The Staging Data Problem
Developers need realistic data to test effectively. The temptation is to copy production — but that puts real PII on development machines, often with weaker security.
Anonymizing with pgcomply
Preview First (Dry Run)
SELECT pgcomply.anonymize(
'users', 'email', 'email',
seed_column := 'user_id',
dry_run := true
);
Shows what would change without modifying data:
user_id | email (before) | email (after)
----------+----------------------+-----------------------------
user-001 | alice@example.com | user_a3f1b2c4@anonymous.invalid
user-002 | bob@company.de | user_e5d6f7a8@anonymous.invalid
Execute Anonymization
SELECT pgcomply.anonymize('users', 'email', 'email', seed_column := 'user_id', dry_run := false);
SELECT pgcomply.anonymize('users', 'name', 'person_name', seed_column := 'user_id', dry_run := false);
SELECT pgcomply.anonymize('profiles', 'street', 'address', seed_column := 'user_id', dry_run := false);
SELECT pgcomply.anonymize('profiles', 'phone', 'phone', seed_column := 'user_id', dry_run := false);
Verify No Real PII Remains
SELECT * FROM pgcomply.verify_forget('user-001');
-- All columns should show 'clean' or contain only fake data
Fake Data Generators
SELECT pgcomply.fake_email('seed-123'); -- user_a3f1b2c4@anonymous.invalid
SELECT pgcomply.fake_name('seed-123'); -- Clara S.
SELECT pgcomply.fake_phone('seed-123'); -- +49 150 1234567
SELECT pgcomply.fake_address('seed-123'); -- Musterstraße 42, 10115 Berlin
SELECT pgcomply.fake_ip('seed-123'); -- 10.142.87.204
Workflow: Production to Staging
# 1. Dump production
pg_dump production_db > prod_dump.sql
# 2. Restore to staging
psql staging_db < prod_dump.sql
# 3. Install pgcomply and anonymize
psql staging_db -f pgcomply.sql
psql staging_db -c "SELECT pgcomply.anonymize('users', 'email', 'email', seed_column := 'user_id', dry_run := false);"
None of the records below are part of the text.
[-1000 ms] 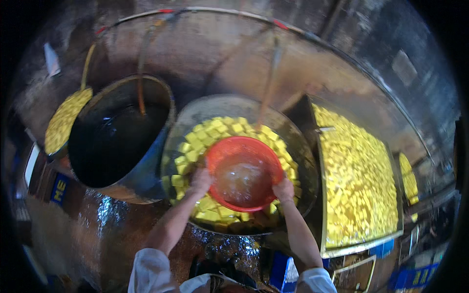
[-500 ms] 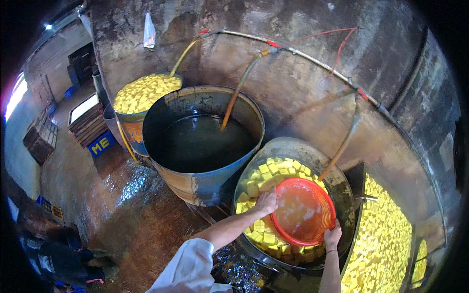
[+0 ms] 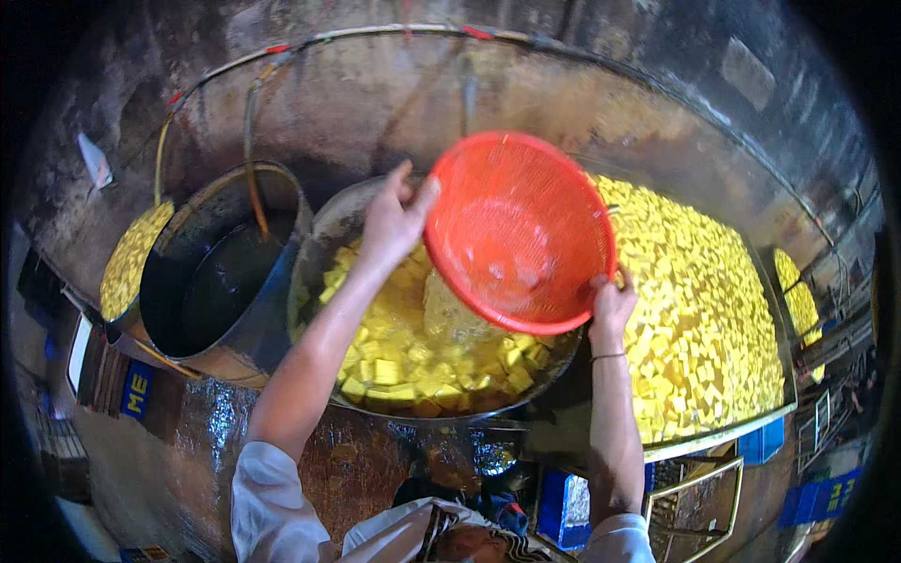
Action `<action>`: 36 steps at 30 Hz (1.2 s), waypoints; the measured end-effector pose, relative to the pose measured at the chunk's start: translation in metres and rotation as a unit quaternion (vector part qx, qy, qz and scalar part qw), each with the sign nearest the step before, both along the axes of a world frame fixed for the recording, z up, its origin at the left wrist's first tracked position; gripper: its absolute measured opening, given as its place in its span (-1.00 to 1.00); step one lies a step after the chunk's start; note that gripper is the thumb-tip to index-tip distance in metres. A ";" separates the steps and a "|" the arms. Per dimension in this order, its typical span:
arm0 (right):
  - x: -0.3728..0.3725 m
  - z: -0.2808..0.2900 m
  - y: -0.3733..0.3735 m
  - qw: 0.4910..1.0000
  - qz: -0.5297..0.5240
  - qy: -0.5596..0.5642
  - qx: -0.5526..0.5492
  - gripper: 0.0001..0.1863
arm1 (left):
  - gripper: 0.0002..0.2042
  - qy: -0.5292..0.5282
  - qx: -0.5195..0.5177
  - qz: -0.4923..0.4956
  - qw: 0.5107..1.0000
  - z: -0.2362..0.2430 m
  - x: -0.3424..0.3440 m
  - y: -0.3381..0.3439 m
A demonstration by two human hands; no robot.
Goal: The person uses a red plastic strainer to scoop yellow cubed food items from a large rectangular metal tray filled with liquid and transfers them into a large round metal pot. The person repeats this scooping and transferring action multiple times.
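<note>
A red plastic strainer basket (image 3: pixel 516 235) is lifted over a round metal vat (image 3: pixel 330 220), its open side tilted toward me. My left hand (image 3: pixel 394 220) is at its left rim, the thumb against the edge and a finger standing apart. At the lower right rim, my right hand (image 3: pixel 612 305) grips the basket. Some water shows inside the basket, and more liquid splashes below it (image 3: pixel 455 310). Yellow cubes (image 3: pixel 385 372) lie in the liquid of the vat, some hidden behind my left forearm and the basket.
To the right, a large rectangular tank (image 3: pixel 676 446) is filled with yellow cubes. A dark-liquid vat (image 3: pixel 221 272) stands left, beside another heaped with cubes (image 3: pixel 131 263). A pipe (image 3: pixel 375 31) with hoses runs along the wall. Below are blue crates (image 3: pixel 563 507) and a yellowish metal frame (image 3: pixel 694 511).
The basket has risen out of the vat's liquid and tipped, with both hands moving up along with it. My view has swung right, bringing more of the rectangular tank into sight.
</note>
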State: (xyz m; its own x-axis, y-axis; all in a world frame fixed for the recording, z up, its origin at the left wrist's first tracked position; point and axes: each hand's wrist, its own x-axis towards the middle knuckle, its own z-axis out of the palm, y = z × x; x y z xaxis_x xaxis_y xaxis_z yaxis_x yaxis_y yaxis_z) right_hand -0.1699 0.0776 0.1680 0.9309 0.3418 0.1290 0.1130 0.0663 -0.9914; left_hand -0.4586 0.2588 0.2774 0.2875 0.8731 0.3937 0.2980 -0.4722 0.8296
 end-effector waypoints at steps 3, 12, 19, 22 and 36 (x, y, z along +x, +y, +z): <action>0.069 0.052 -0.049 0.990 -0.045 0.039 0.132 -0.55 | -0.34 -0.228 -0.096 -0.069 0.966 0.037 0.066 -0.041; 0.334 0.015 -0.270 0.948 0.078 0.261 0.166 -0.63 | -0.03 0.211 -0.130 -0.168 0.954 -0.148 0.234 -0.159; 0.557 -0.013 -0.404 0.852 -0.253 -0.217 -0.403 -0.35 | -0.18 0.353 0.012 -0.095 0.931 -0.200 0.278 -0.172; 0.610 -0.012 -0.389 0.787 -0.299 -0.251 -0.478 -0.21 | -0.19 0.413 0.017 -0.039 0.910 -0.188 0.279 -0.171; 0.632 -0.198 -0.298 0.604 -0.304 -0.256 -0.691 -0.06 | -0.17 0.507 0.082 0.016 0.858 -0.185 0.280 -0.164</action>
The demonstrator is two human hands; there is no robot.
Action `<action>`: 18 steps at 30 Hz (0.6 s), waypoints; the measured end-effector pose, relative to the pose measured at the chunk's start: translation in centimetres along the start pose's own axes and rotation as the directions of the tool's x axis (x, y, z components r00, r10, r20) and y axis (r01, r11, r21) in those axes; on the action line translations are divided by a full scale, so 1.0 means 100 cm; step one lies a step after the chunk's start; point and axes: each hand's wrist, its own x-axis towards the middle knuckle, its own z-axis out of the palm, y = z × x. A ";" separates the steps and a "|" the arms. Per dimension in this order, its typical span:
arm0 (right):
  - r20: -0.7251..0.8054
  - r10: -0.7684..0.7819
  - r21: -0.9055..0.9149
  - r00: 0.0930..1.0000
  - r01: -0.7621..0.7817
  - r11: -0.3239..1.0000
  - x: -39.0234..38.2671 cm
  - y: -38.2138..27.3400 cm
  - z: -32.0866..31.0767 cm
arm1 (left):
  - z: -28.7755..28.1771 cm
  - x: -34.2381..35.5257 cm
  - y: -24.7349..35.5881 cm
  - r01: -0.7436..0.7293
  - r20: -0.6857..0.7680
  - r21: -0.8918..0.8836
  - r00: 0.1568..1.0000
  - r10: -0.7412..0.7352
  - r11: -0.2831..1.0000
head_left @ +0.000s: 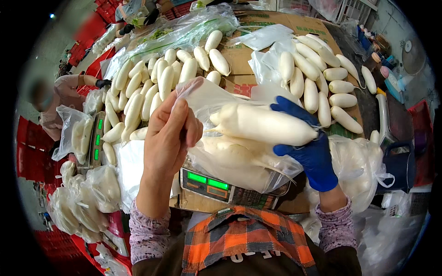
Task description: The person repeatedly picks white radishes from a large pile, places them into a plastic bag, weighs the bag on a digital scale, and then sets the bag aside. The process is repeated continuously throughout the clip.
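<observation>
My left hand (171, 133), bare, pinches the upper edge of a clear plastic bag (200, 94) and lifts it. My right hand (306, 147), in a blue glove, grips a white radish (262, 123) by its thick end. That radish lies level at the mouth of the bag, its narrower end toward my left hand. Below it, more white radishes (230, 152) are inside the bag. The bag rests on a weighing scale (207, 184) with lit green displays. Its weighing plate is mostly hidden under the bag.
Loose radishes (133, 92) are heaped at the far left, with another heap (317, 73) at the far right on cardboard (262, 20). Filled bags (80, 202) stand at left, another (357, 161) at right. A second scale (96, 138) and a person (62, 101) are left. A blue jug (397, 165) stands right.
</observation>
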 end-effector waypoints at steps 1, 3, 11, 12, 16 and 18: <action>0.054 0.019 0.000 0.998 -0.019 1.000 0.003 -0.002 0.006 | 0.008 -0.001 0.001 -0.007 -0.052 0.056 0.999 0.010 0.998; 0.138 -0.033 0.018 0.990 0.031 0.999 0.009 -0.004 0.021 | 0.014 0.000 0.005 0.002 -0.013 0.073 1.000 -0.001 0.997; 0.273 -0.354 -0.495 0.895 0.446 0.746 0.038 0.028 0.047 | 0.007 -0.003 -0.001 0.018 -0.112 0.185 0.994 0.003 0.983; 0.266 -0.327 -0.443 0.907 0.417 0.794 0.034 0.026 0.041 | 0.002 -0.005 -0.005 0.013 -0.135 0.196 0.991 0.014 0.980; -0.045 -0.231 -0.092 0.972 0.226 0.970 0.043 0.037 -0.028 | -0.015 -0.020 -0.010 0.048 -0.212 0.398 0.977 0.040 0.916; -0.286 -0.196 -0.621 0.938 -0.026 0.783 0.066 0.071 -0.090 | -0.016 -0.026 -0.015 0.037 -0.260 0.403 0.963 0.075 0.914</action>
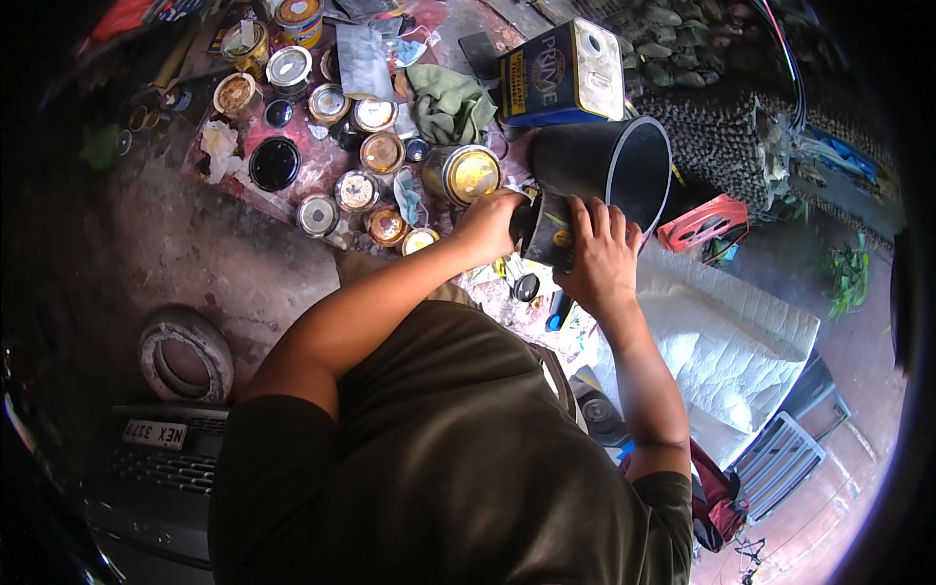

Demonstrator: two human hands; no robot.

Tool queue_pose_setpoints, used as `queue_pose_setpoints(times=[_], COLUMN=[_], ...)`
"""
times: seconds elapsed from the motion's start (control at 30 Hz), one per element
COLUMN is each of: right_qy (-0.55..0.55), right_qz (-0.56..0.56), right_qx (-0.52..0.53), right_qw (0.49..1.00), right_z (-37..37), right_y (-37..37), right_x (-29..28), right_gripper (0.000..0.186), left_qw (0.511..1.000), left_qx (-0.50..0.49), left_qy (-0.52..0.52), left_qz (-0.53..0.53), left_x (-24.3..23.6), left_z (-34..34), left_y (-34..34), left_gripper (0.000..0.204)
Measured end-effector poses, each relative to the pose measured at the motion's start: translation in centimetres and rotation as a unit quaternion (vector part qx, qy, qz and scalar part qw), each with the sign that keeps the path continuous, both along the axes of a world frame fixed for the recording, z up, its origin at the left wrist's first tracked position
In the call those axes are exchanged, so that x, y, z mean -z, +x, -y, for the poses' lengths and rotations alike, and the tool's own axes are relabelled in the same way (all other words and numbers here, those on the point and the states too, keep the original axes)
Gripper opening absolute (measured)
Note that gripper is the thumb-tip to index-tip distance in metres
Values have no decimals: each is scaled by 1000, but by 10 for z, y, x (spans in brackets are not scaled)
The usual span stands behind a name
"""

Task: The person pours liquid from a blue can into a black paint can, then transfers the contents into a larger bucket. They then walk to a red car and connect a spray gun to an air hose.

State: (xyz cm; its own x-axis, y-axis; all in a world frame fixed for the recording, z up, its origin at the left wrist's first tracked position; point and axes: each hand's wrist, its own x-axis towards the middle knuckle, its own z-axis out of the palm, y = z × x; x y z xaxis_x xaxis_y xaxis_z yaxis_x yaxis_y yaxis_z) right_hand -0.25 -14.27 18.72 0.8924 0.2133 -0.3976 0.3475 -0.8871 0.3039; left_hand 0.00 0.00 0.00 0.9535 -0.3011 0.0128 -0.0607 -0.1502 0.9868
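Note:
My left hand [492, 230] is closed on the left end of a dark, round can-like container [548, 234], tilted on its side. My right hand [606, 255] grips the container's other end, fingers over the top. Just beyond it lies a black bucket [567, 156], tipped with its wide mouth toward the right. Beside my left hand stands a large paint can [473, 174] with a yellow-stained lid. A small black cap [526, 287] lies below the container. What is inside the container is hidden.
Several paint cans [381, 153] crowd the stained surface at left. A green cloth [448, 103] and a rectangular blue tin [551, 78] are at the back. Right are a red plastic piece [704, 223] and a white quilted sheet [721, 341]. A tyre [161, 361] lies left, near a car front [171, 473].

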Motion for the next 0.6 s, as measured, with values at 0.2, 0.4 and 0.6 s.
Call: queue_pose_setpoints(times=[0.2,0.4,0.6], right_qy=[16,19,16], right_qz=[-1,6,5], right_qx=[-11,-10,-16], right_qw=[1000,1000,1000], right_z=[-5,-6,-8], right_y=[-2,-3,-3], right_x=[7,3,-2], right_gripper=[112,112,110], left_qw=[1000,1000,999], left_qx=[-9,-10,-8], left_qy=[7,9,17], left_qz=[2,18,36], left_x=[0,5,15], left_z=[-10,-11,-9], left_y=[-3,-4,-4], left_gripper=[40,44,45])
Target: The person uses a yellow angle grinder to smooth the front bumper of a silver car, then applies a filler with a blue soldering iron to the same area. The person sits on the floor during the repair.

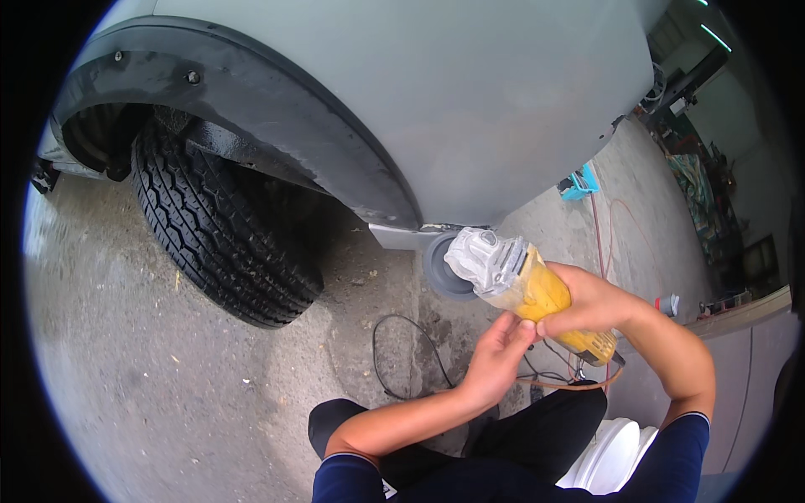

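A yellow angle grinder (pixel 547 295) with a dusty, pale gear head is in my hands, in front of the lower edge of a grey vehicle panel (pixel 470 126). My right hand (pixel 587 300) is wrapped around the yellow body. My left hand (pixel 501 350) is closed at the near side of the body, its thumb and fingers next to my right thumb; part of its grip is hidden. The round grey disc (pixel 439 277) sits at the grinder's head, close below the panel edge. Whether it touches the panel or is spinning, I cannot tell.
Left of the grinder are a black wheel arch trim (pixel 277 109) and a treaded tyre (pixel 218 226). A black cable (pixel 377 352) loops over the concrete floor. White buckets (pixel 605 457) stand beside my right leg. A turquoise container (pixel 579 182) and a red hose (pixel 597 226) lie farther right.
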A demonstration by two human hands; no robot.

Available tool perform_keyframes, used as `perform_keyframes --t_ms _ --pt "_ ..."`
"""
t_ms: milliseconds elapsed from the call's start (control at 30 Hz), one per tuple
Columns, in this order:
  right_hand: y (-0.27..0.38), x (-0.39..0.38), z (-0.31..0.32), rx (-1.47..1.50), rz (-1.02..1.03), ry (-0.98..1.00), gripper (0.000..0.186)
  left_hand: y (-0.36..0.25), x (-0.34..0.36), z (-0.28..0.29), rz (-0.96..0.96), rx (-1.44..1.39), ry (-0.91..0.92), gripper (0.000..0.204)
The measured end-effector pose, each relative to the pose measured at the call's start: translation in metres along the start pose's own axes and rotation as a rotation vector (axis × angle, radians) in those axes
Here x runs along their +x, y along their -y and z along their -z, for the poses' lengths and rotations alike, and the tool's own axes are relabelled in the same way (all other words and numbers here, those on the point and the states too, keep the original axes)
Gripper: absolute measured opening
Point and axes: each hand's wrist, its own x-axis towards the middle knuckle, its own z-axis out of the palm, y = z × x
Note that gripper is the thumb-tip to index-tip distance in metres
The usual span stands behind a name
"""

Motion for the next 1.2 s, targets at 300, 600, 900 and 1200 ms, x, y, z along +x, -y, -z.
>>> perform_keyframes --t_ms 300,600,900,1200 --pt "0.025 -0.01 -0.016 -0.566 0.137 -0.13 0.063 0.01 -0.013 0.005 -0.024 -0.002 0.089 0.046" --pt "0.039 0.005 -0.019 -0.583 0.126 -0.142 0.061 0.01 0.003 0.006 -0.142 -0.073 0.054 0.042" --pt "0.043 0.011 -0.02 -0.66 0.136 -0.137 0.06 0.019 0.012 0.021 -0.105 -0.109 0.158 0.049" --pt "0.045 0.013 -0.019 -0.678 0.115 -0.129 0.062 0.018 0.012 0.02 -0.11 -0.138 0.145 0.049"
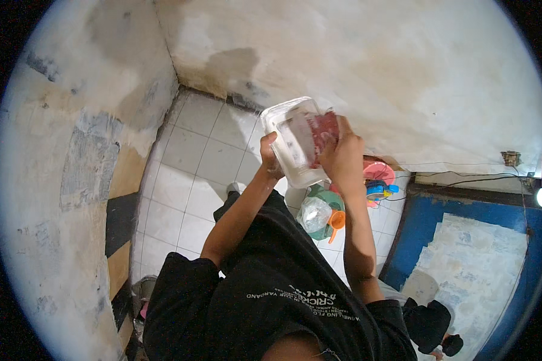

# ... repeat for all PII columns
Building an Anonymization Script
For repeatable staging refreshes, create a script:
-- anonymize_staging.sql
-- Run after restoring production dump to staging
-- Install pgcomply if not present
\i pgcomply.sql
-- Anonymize all registered PII columns
DO $$
DECLARE
r RECORD;
BEGIN
FOR r IN SELECT table_name, column_name, pii_type
FROM pgcomply.pii_registry
WHERE schema_name = 'public'
LOOP
BEGIN
PERFORM pgcomply.anonymize(
r.table_name, r.column_name, r.pii_type,
seed_column := 'user_id',
dry_run := false
);
RAISE NOTICE 'Anonymized %.%', r.table_name, r.column_name;
EXCEPTION WHEN OTHERS THEN
RAISE WARNING 'Failed to anonymize %.%: %', r.table_name, r.column_name, SQLERRM;
END;
END LOOP;
END;
$$;
-- Verify no real PII remains
SELECT table_name, column_name, pii_type
FROM pgcomply.schema_drift()
WHERE confidence = 'high';
-- Reset sequences and clean up
VACUUM ANALYZE;
Automation: Nightly Staging Refresh
#!/bin/bash
# refresh_staging.sh — run via cron at 02:00 nightly
set -e
# 1. Fresh dump from production
pg_dump -Fc -h prod-db production > /tmp/staging_dump.dump
# 2. Restore to staging (drop and recreate)
dropdb --if-exists staging_db
createdb staging_db
pg_restore -d staging_db /tmp/staging_dump.dump
# 3. Anonymize
psql staging_db -f anonymize_staging.sql
# 4. Log success
echo "$(date): Staging refreshed and anonymized" >> /var/log/staging_refresh.log
# 5. Clean up
rm /tmp/staging_dump.dump
Handling Special Cases
Auto-increment IDs: These are not PII and should not be anonymized — they are needed for foreign key relationships.
Timestamps: Created_at and updated_at are generally not PII, but combined with other data they can be identifying. Decide per-table whether to jitter timestamps:
-- Optional: add random jitter to timestamps (±7 days)
UPDATE users SET created_at = created_at + (random() * 14 - 7) * INTERVAL '1 day';
JSON columns: If JSONB columns contain PII, anonymize the specific keys:
UPDATE profiles SET metadata = metadata - 'real_name' || jsonb_build_object('real_name', pgcomply.fake_name(id::text));
Summary
Anonymization bridges the gap between developer needs and compliance requirements. pgcomply's deterministic approach ensures realistic, consistent fake data that preserves referential integrity. No more choosing between useful test data and GDPR compliance.